You might remember where Carlo Street is, a tiny one- block street that connects Main and Abel Streets, very near the Milpitas Library. And if you come into the Milpitas Library from the parking garage, you might have noticed large copies of the photographs reprinted below on the wall leading to the library entrance.
Milpitas People and Places
Street Name Stories
John R. Carlo’s General Store First Opened in the 1890s
These photographs show the original general store, first opened in the 1890’s by John R. Carlo. The store was located two doors north of the first St. John the Baptist Catholic Church building on South Main Street.
John R. Carlo was born in 1871 in the town of Horta on the island of Fayal, in the Azores. One of a large farming family, he came to the United States at the age of 15, stopping for a short while in Boston before coming west to California in 1886. He settled in the Warm Springs area, in Alameda County, and attended school again there for a while, before getting a job on a nearby farm, where he worked for seven years.
He then moved south and farmed a part of the old Weller Curtner ranch, on Downing Road, for eight years, after which he moved into town and opened a grocery and general store with Joseph Pashote.

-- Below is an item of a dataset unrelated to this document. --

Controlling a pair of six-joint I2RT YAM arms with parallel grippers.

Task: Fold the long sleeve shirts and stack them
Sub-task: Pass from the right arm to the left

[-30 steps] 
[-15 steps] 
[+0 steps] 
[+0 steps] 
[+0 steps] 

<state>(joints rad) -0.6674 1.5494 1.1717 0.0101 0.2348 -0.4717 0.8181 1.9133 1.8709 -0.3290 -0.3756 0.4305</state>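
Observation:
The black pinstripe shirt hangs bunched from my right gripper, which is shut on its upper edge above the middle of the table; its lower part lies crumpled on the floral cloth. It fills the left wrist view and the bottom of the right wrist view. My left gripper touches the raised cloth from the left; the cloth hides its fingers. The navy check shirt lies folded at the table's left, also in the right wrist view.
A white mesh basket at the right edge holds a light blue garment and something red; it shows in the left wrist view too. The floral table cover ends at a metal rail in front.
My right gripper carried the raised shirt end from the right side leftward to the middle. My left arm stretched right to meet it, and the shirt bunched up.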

Then in 1908, he sold his interest in that store and opened his own store in Milpitas.
In 1904, John Carlo married Miss Lena Pashote, the daughter of Joseph Pashote, and the couple had four children: Mary, John, Alfred, and Joseph.
Al and Josephine Simas Carlo Married 1936
John Carlo’s son Alfred (Al) grew up to become one of the members of Milpitas’s first City Council, formed when Milpitas incorporated as a city in 1954. He served as a council member until 1962. He and his wife, Josephine Simas Carlo, were married in 1936. In 1940 they bought Central Market on Main Street from Al’s uncle Jack Pashote and turned it into a home-style restaurant called the Kozy Kitchen. Al did the cooking and Josie waited on customers. They served motorists traveling from San Jose to Oakland along Main Street (then called the Oakland-San Jose Road). This was the main route between those two cities before what we now know as Highway 880 was built in the 1950s.
Kozy Kitchen Restaurant
The Kozy Kitchen Restaurant was a familiar meeting place and social center for Milpitas for many years.

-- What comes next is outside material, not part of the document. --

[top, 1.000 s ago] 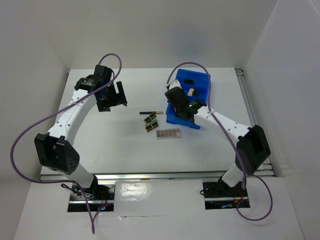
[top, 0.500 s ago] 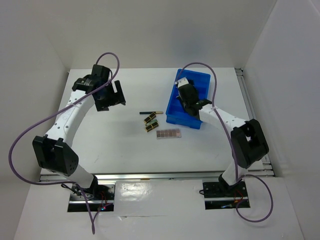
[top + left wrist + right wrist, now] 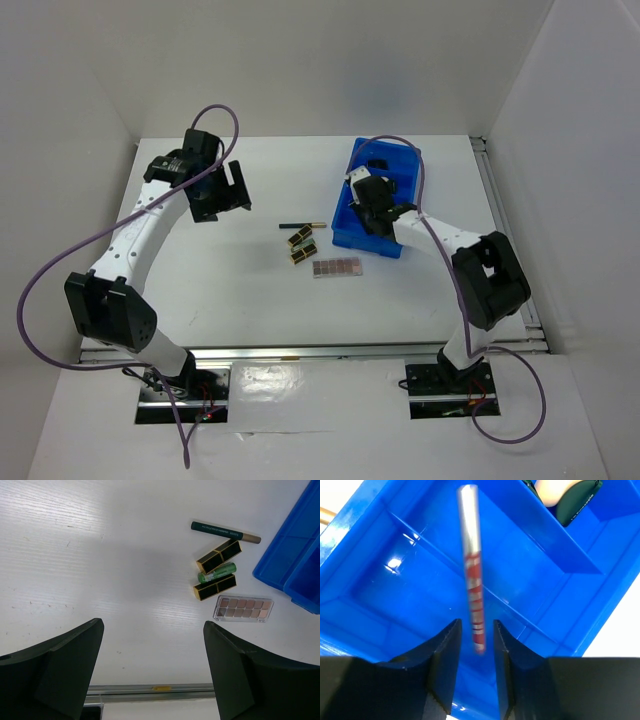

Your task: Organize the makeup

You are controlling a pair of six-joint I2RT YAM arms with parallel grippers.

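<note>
My right gripper (image 3: 476, 630) hangs over the blue bin (image 3: 420, 595) with its jaws parted. A pink-and-silver stick (image 3: 472, 570) is blurred between them with a gap on each side, so it is not clamped. A beige sponge (image 3: 555, 490) and a dark-green disc (image 3: 576, 504) lie in a far compartment. On the table lie a dark pencil (image 3: 225, 531), two black-gold lipsticks (image 3: 218, 555) (image 3: 215, 586), a green tube (image 3: 216, 572) and a brown-pink palette (image 3: 243, 608). My left gripper (image 3: 152, 670) is wide open and empty, well left of them.
In the top view the blue bin (image 3: 340, 232) stands at the back right, with the right gripper (image 3: 368, 195) inside its outline. The left gripper (image 3: 228, 190) hovers at the back left. White walls enclose the table, and a metal rail runs along its near edge.
The right gripper moved up and back over the bin's middle, and its jaws parted off the stick. The left arm barely shifted.
</note>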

In 1999, the historic restaurant was closed and sold by Jim Carlo, son of Al and Josie. The new owners demolished it in 2000 to make room for new development (still unaccomplished). However, the vintage neon sign that hung over the entrance for half a century now belongs to the Milpitas Historical Society. Carlo Street may be rather short but it commemorates a family that contributed quite a lot to Milpitas.